25. The Right to Stand

95 16 284
                                    

M'yu's knees dissolved and cracked against the metal floor.

"I see the accused recognizes the next witness then?" Xten asked. 

A guard escorted his mother across the court. Her normally frizzy hair was neatly plaited back. Her skirt fell in crisp lines around her ankles. A dab of makeup brightened her red-eyed face. She looked like the snot-nosed woman who ran the glassed-in bakery down from their street. The woman was just as much a Gloamer as the rest of them, but since the Caps graced her door to pay for her bread and humble dresses and plain lipstick, she thought she was a cut above the folks who worked in the fields. His mother wouldn't meet his eye.

"Get up," Aevryn hissed.

"Witness, please state your name," Xten called.

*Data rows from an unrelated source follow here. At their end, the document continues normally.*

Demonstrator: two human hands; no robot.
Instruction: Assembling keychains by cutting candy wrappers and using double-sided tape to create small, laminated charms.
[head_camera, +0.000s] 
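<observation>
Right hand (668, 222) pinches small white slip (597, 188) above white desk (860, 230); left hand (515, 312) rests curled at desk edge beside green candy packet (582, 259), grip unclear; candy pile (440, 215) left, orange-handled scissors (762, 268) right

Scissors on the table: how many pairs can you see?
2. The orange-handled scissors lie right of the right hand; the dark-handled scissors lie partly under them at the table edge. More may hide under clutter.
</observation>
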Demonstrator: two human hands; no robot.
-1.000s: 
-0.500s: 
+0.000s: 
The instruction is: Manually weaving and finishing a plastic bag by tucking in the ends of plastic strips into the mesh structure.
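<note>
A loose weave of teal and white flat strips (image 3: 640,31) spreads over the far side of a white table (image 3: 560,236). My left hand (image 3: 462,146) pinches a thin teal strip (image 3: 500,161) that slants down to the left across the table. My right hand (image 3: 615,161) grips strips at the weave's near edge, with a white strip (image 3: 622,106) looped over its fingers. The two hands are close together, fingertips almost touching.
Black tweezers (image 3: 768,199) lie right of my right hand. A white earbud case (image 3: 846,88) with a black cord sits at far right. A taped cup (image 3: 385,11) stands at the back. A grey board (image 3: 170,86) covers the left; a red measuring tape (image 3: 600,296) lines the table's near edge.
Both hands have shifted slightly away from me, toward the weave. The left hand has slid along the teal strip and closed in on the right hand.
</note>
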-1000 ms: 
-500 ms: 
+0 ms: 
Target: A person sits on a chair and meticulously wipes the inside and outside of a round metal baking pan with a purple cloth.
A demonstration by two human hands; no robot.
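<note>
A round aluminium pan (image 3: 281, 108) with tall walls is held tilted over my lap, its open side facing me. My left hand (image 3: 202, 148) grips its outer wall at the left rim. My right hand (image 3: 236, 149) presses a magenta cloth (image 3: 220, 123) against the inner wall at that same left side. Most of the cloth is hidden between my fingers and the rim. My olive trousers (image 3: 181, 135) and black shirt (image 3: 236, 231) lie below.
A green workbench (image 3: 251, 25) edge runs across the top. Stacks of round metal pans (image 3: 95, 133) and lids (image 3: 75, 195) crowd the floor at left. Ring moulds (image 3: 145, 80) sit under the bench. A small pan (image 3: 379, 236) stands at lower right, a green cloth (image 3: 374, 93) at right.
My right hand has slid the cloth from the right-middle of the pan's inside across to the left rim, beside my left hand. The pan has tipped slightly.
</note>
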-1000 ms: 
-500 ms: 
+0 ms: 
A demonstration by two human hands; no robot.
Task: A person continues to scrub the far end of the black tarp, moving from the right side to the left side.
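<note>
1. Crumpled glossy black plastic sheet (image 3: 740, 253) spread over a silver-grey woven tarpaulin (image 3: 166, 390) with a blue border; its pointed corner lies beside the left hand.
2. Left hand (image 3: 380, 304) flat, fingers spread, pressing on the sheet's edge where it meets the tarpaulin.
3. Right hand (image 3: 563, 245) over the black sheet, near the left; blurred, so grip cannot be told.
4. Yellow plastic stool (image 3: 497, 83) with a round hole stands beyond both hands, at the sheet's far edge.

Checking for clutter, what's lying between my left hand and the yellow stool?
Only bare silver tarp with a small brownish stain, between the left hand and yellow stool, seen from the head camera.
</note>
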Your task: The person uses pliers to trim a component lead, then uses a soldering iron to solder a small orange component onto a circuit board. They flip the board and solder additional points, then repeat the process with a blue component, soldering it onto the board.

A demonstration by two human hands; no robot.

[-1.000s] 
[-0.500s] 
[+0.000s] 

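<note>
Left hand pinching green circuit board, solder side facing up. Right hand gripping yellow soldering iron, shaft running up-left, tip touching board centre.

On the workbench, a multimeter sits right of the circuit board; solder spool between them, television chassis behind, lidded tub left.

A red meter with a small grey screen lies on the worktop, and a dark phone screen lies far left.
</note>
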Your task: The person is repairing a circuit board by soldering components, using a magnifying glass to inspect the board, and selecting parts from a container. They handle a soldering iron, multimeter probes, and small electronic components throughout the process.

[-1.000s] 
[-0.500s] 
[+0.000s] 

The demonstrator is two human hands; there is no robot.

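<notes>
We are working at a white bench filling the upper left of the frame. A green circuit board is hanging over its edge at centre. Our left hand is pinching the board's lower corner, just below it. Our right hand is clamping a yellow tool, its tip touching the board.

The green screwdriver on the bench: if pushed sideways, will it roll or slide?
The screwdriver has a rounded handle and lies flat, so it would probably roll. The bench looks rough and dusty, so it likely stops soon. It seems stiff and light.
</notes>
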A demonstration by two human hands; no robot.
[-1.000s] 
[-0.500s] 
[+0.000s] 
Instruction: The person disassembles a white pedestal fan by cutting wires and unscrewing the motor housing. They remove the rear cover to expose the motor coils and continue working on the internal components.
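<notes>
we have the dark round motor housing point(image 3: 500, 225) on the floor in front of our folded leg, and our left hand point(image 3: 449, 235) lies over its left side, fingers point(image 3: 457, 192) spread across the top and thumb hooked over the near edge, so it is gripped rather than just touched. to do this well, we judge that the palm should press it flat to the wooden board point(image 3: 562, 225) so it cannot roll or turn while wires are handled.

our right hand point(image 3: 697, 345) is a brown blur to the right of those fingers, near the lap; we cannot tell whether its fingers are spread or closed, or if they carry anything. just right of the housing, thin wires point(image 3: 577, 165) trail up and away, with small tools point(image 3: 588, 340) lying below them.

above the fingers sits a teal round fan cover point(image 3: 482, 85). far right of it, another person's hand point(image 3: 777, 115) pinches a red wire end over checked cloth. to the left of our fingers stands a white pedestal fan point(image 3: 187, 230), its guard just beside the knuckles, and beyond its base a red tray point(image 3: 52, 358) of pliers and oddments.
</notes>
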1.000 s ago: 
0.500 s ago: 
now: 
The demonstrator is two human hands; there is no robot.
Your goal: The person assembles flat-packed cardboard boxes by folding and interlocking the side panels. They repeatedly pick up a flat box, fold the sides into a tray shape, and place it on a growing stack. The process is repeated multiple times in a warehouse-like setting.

Her hands were clamped so tightly in front of her that her knuckles turned snow-white. Her voice came out with a tremor. "Ele Dess."

"And what is your relation to the boy in front of you?"

"He was one of the boys I raised."

You stand up for the innocent, his uncle had said. He had thought his mother would stand up for him—against the Caps, at least. If not against their neighbors, at least against the Caps. But M'yu wasn't innocent. And M'yu wasn't hers. He was a kid she found in the dumpster. He was a boy she raised. M'yu staggered to his feet. She didn't owe him anything. He wiped back a cold sweat, trying to even his breath.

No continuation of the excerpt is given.